West v. Moore

44 Ga. App. 214 | Ga. Ct. App. | 1931

Jenkins, P. J.

The instant suit for damages on account of personal injuries sustained by the plaintiff while riding as the invited guest of the defendant in the automobile of the latter grew out of the same transaction dealt with in West v. Rosenberg, ante, 211 and, except as hereinafter set forth, is controlled by the rulings there made. Exception is taken in the instant case to the admission in evidence, over objection, of the mortality and annuity tables in 70 Ga. 844, 845, to the charge of the court relative to the use of such tables, and to the charge of the court submitting to the jury, as an element of damage, pecuniary loss resulting from any permanent dimunition in the earning capacity of the plaintiff. Held:

1. Since the age of the plaintiff was shown, and there was testimony going *215to show that his injuries were permanent, and would result in permanent pain and suffering, the mortality tables were properly admitted in evidence '“to aid the jury in dealing with the element of time involved in their computation of the damages.” Powell v. Augusta &c. R. Co., 77 Ga. 192, 200 (3 S. E. 757); Atlantic Coast Line R. Co. v. Anderson, 35 Ga. App. 292 (3) (133 S. E. 63).
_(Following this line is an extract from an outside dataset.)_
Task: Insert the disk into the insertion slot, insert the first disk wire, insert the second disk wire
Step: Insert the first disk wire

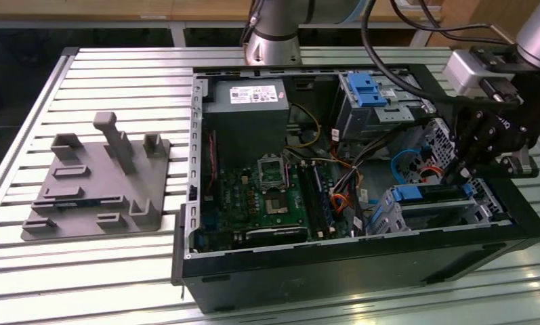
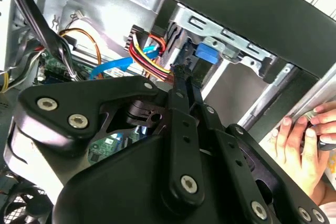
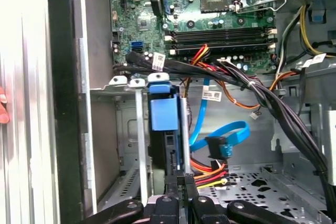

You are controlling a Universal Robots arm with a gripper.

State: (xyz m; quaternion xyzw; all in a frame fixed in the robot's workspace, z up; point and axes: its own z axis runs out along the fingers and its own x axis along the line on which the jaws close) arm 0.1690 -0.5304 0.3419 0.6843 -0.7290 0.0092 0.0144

2. In an action for personal injuries, permanent dimunition of capacity to labor is an element of damages for consideration by the jury in determining the amount of the recovery, along with evidence as to pain, suffering, disfigurement, or the like, though no pecuniary loss be shown (Powell v. Augusta &c. Ry. Co., supra; City Council of Augusta v. Owens, 111 Ga. 464 (8), 479, 36 S. E. 830; Atlanta Street R. Co. v. Jacobs, 88 Ga. 647, 652, 15 S. E. 825), since mental pain, and suffering may follow from a consciousness of the existence of a permanently impaired capacity to labor, and for the measurement of such element of damages there is no standard but the enlightened consciences of impartial jurors. But “if a plaintiff seeks to recover for pecuniary losses resulting from lost time or permanent dimunition of capacity to labor and earn money, he should introduce evidence on which to predicate such a recovery.” Atlanta & West Point R. Co. v. Haralson, 133 Ga. 231 (4), 235 (65 S. E. 437). Thus, while the jury, in determining the amount of the general damages which a plaintiff is entitled to recover as compensation for a permanent injury, may take into consideration the fact that there has been a permanent dimunition of his capacity to labor, it is not authorized, in the absence of proof establishing the extent to which his earning capacity has been diminished, to include in its allowance of damages the present worth of money which, but for the injury, he might have earned throughout the remainder of his life.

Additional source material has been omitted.